Assigned task —
Return the data in full, exactly as it was written.

(Data extract Opens)

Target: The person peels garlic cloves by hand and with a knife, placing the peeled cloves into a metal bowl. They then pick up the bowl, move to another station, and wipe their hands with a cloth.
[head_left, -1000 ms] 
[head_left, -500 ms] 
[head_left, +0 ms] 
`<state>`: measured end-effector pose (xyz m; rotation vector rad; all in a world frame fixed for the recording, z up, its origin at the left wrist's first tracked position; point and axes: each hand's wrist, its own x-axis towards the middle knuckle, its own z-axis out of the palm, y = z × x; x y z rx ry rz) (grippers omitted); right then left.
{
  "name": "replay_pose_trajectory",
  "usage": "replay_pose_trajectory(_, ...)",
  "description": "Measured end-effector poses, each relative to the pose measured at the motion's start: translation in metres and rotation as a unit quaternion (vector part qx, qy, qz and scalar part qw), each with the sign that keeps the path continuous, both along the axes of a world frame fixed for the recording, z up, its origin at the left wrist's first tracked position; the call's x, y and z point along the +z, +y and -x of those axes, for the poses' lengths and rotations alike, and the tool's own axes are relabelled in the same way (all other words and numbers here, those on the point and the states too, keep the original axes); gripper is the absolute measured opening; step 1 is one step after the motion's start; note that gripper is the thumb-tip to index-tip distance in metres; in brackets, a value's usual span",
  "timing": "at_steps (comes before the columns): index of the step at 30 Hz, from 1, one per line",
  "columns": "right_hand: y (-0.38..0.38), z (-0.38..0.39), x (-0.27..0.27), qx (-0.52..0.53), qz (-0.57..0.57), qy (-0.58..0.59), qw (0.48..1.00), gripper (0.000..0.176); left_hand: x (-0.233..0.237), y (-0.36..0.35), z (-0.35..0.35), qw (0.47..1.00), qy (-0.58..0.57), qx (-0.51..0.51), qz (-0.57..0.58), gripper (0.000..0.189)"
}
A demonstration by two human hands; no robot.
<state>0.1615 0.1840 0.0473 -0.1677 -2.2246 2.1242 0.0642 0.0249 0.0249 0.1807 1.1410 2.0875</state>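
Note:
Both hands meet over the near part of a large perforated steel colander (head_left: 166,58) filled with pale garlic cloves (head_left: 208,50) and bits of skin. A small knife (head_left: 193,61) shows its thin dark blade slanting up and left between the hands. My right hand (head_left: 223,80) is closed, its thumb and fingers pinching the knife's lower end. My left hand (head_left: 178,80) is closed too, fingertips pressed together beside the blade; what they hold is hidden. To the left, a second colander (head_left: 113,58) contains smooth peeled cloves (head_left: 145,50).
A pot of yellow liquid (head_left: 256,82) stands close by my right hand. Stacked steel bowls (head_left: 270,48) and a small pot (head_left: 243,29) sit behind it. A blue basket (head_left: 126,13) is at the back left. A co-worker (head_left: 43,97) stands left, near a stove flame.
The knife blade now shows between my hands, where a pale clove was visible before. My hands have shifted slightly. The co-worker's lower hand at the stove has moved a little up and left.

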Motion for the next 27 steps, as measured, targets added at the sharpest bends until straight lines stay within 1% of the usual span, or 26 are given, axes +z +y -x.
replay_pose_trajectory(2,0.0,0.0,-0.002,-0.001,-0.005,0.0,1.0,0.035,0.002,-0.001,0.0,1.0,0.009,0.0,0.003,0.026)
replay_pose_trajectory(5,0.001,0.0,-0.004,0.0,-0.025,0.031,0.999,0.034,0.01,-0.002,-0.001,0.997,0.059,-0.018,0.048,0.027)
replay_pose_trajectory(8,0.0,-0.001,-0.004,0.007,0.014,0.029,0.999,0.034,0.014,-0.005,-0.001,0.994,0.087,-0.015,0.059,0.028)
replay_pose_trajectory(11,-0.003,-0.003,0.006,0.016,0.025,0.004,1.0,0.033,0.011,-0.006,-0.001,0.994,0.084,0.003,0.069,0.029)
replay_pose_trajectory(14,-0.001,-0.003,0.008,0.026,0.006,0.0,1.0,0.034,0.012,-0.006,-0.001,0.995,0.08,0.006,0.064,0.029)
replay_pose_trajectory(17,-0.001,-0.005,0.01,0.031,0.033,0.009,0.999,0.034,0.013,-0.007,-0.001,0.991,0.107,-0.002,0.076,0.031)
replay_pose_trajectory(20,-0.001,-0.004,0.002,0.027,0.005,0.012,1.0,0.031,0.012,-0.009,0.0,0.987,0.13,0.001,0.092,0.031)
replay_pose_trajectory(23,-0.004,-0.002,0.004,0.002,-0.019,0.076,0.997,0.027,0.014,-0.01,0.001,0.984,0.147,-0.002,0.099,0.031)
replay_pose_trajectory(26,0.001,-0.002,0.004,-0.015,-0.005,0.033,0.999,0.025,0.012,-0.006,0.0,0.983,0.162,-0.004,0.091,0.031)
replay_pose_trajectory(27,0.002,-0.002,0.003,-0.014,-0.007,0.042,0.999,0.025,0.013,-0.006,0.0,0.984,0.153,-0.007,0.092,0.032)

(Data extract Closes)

Problem solution —
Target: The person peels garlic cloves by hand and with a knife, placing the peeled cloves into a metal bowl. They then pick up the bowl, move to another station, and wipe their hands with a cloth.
[head_left, -1000 ms] 
[head_left, -500 ms] 
[head_left, +0 ms] 
`<state>`: measured end-effector pose (xyz m; rotation vector rad; all in a world frame fixed for the recording, z up, its origin at the left wrist's first tracked position; point and axes: each hand's wrist, its own x-axis towards the middle knuckle, its own z-axis out of the palm, y = z × x; x y z rx ry rz) (grippers omitted); right then left.
{
  "name": "replay_pose_trajectory",
  "usage": "replay_pose_trajectory(_, ...)",
  "description": "Measured end-effector poses, each relative to the pose measured at the motion's start: translation in metres and rotation as a unit quaternion (vector part qx, qy, qz and scalar part qw), each with the sign that keeps the path continuous, both along the axes of a world frame fixed for the recording, z up, its origin at the left wrist's first tracked position; the call's x, y and z point along the +z, +y and -x of those axes, for the poses' lengths and rotations alike, and the tool's own axes are relabelled in the same way (all other words and numbers here, those on the point and the states too, keep the original axes); gripper is the absolute measured opening; step 1 is one step after the motion's start; note that gripper is the thumb-tip to index-tip distance in metres; in brackets, a value's usual span",
  "timing": "at_steps (comes before the columns): index of the step at 30 Hz, from 1, one per line",
  "columns": "right_hand: y (-0.38..0.38), z (-0.38..0.39), x (-0.27..0.27), qx (-0.52..0.53), qz (-0.57..0.57), qy (-0.58..0.59), qw (0.48..1.00), gripper (0.000..0.176); left_hand: x (-0.233..0.237), y (-0.36..0.35), z (-0.35..0.35), qw (0.47..1.00), qy (-0.58..0.57), qx (-0.51..0.51), qz (-0.57..0.58), gripper (0.000..0.189)"
}
A demonstration by two human hands; no robot.
<state>0.1615 0.1840 0.0473 -0.1677 -2.2246 2.1242 0.0642 0.0249 0.0249 0.1807 1.1410 2.0875</state>
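Note:
Both hands meet over the near part of a large perforated steel colander (head_left: 166,58) filled with pale garlic cloves (head_left: 208,50) and bits of skin. A small knife (head_left: 193,61) shows its thin dark blade slanting up and left between the hands. My right hand (head_left: 223,80) is closed, its thumb and fingers pinching the knife's lower end. My left hand (head_left: 178,80) is closed too, fingertips pressed together beside the blade; what they hold is hidden. To the left, a second colander (head_left: 113,58) contains smooth peeled cloves (head_left: 145,50).
A pot of yellow liquid (head_left: 256,82) stands close by my right hand. Stacked steel bowls (head_left: 270,48) and a small pot (head_left: 243,29) sit behind it. A blue basket (head_left: 126,13) is at the back left. A co-worker (head_left: 43,97) stands left, near a stove flame.
The knife blade now shows between my hands, where a pale clove was visible before. My hands have shifted slightly. The co-worker's lower hand at the stove has moved a little up and left.
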
Motion for the next 27 steps, as measured, targets added at the sharpest bends until straight lines stay within 1% of the usual span, or 26 are given, axes +z +y -x.
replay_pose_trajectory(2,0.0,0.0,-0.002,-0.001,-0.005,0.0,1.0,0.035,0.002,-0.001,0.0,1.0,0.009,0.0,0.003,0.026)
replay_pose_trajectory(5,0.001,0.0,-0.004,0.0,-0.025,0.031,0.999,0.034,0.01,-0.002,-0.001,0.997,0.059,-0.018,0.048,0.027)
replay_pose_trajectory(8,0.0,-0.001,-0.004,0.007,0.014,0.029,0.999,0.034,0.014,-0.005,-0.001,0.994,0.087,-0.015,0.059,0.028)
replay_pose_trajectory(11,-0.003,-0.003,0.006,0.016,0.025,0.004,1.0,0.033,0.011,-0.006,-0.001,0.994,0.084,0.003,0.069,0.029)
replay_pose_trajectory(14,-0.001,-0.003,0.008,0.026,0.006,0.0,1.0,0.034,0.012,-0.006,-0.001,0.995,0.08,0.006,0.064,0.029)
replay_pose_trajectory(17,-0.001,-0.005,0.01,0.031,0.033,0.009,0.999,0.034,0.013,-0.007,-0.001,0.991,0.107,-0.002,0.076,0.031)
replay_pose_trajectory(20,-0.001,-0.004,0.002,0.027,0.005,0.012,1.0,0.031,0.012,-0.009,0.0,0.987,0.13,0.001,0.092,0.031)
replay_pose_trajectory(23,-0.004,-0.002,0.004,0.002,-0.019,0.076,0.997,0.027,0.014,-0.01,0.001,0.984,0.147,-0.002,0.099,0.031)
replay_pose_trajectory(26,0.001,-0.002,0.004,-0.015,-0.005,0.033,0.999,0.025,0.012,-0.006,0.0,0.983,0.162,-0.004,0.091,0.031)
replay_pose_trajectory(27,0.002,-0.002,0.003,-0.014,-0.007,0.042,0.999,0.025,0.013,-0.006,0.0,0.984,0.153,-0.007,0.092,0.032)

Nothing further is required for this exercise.